Entretien avec André Giordan

(Re)construire les connaissances

André Giordan plaide pour une intégration des facteurs cognitifs, affectifs et environnementaux dans la pédagogie. Il reprend les principaux acquis de son « modèle allostérique », fondé sur la « métamorphose des conceptions » des apprenants.

Sciences Humaines : Dans votre ouvrage intitulé Apprendre !, vous distinguez plu- sieurs traditions dans la compréhension de l'apprentissage, et de ce fait, plusieurs voies pédagogiques.

André Giordan : On repère trois grandes traditions en matière de modèles sur l'apprendre. La première décrit la capacité d'apprendre, si développée dans l'espèce humaine, comme une simple mécanique d'enregistrement. Elle a été et demeure souvent la pratique pédagogique dominante, surtout dans les degrés élevés de la pyramide de formation, ou dans les situations de conférences notamment. Effectuée par un cerveau « vierge » et toujours disponible, l'acquisition d'un savoir est le résultat direct d'une transmission. Dans l'enseignement, c'est la routinière présentation de données, illustrées ou non. Au musée, c'est l'exposition d'objets ou de documents accompagnés de cartels explicatifs. Cette pédagogie que l'on nomme « magistrale » ou « frontale » suppose une relation linéaire et directe entre un émetteur (enseignant, journaliste, muséologue), détenteur d'un savoir et un récepteur (élève ou grand public) qui mémorise successivement des messages.

La deuxième tradition repose sur un entraînement promu au rang de principe. On conçoit des situations accompagnées de questions susceptibles d'obtenir des réponses immédiates. L'apprentissage est favorisé par des « récompenses » (renforcements positifs) ou des « punitions » (renforcements négatifs). A travers un tel conditionnement, l'individu finit par adopter le comportement adéquat, celui qui lui évite les renforcements négatifs. L'enseignement offre ainsi des exercices autoprogrammés ; transposée dans le cadre muséal, cette approche se traduit par des situations « presse-bouton », comme par exemple au palais de la Découverte à Paris ou au Lawrence Hall of Science de Berkeley.

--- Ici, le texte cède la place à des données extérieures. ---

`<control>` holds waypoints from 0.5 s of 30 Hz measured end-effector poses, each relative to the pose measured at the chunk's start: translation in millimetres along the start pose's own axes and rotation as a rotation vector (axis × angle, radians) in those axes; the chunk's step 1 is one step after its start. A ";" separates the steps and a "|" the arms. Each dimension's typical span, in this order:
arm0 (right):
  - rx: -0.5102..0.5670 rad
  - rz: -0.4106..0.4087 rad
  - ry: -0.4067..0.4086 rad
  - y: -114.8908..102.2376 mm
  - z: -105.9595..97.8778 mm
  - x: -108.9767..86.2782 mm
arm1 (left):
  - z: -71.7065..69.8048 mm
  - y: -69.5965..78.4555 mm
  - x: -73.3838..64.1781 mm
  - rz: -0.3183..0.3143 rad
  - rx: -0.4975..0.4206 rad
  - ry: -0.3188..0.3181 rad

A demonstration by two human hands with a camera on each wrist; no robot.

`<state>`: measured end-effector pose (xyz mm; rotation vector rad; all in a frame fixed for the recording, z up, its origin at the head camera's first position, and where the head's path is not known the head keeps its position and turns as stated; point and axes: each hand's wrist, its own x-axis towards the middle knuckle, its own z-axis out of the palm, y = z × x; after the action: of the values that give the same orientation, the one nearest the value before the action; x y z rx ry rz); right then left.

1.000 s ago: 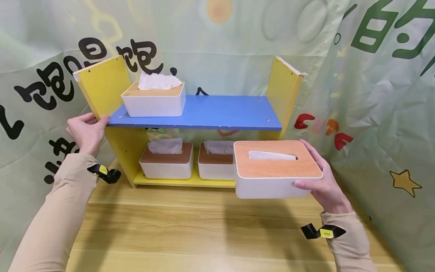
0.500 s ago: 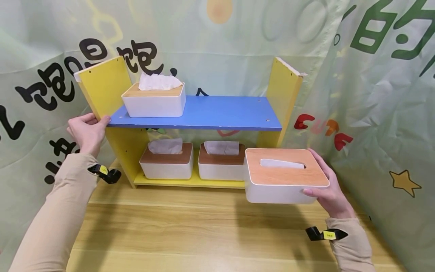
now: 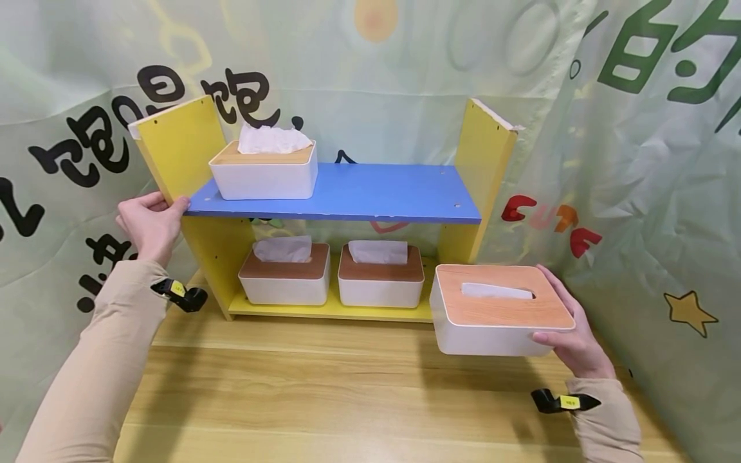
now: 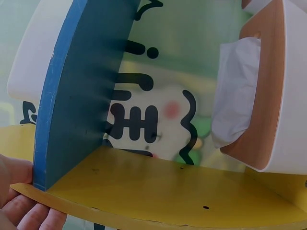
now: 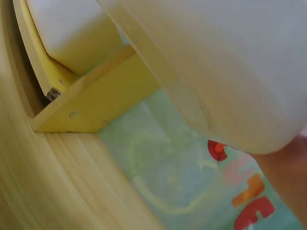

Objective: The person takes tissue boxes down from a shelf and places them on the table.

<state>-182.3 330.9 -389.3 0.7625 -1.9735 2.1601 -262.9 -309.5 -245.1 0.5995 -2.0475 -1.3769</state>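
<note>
My right hand (image 3: 579,337) grips a white tissue box (image 3: 498,341) with a wood-look lid by its right end, thumb at the front. The box is held above the table, in front of the shelf's lower right corner. Only a sliver of tissue shows in its slot. My left hand (image 3: 152,222) holds the left side of the yellow and blue shelf (image 3: 393,193). In the left wrist view the thumb (image 4: 19,171) lies by the blue board's end and the fingers are outside the yellow panel. One tissue box (image 3: 263,180) stands on the blue board at the left.
Two more tissue boxes stand on the yellow bottom board: one at the left (image 3: 283,289), one at the middle (image 3: 379,292), both with tissue sticking out. A wooden table (image 3: 289,392) lies in front. Printed cloth (image 3: 625,193) hangs close behind and on both sides.
My right hand has moved the tissue box to the right and toward me, so the middle lower box now shows whole. The left hand stays on the shelf's side.
</note>
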 end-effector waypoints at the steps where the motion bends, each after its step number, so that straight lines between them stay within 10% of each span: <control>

L'enseignement programmé ou EAO (enseignement assisté par ordinateur) s'inspire également de ce principe.

La troisième tradition est une pédagogie dite « de la construction ». Elle part des besoins spontanés et des intérêts « naturels » des individus. Elle prône leur libre expression, leur créativité et leur savoir-être. Elle met en avant la découverte autonome ou encore l'importance des tâtonnements dans l'acte d'apprendre.

L'individu ne se contente plus de recevoir des données brutes, il les sélectionne et les assimile. La construction du savoir s'effectue principalement par l'action et l'expression des représentations des élèves. Les méthodes dites « actives » dans le cadre scolaire et un certain nombre de lieux d'investigations, tels que le Children Museum de Boston, la Cité des Enfants de la Villette, sont construits sur ce modèle éducatif.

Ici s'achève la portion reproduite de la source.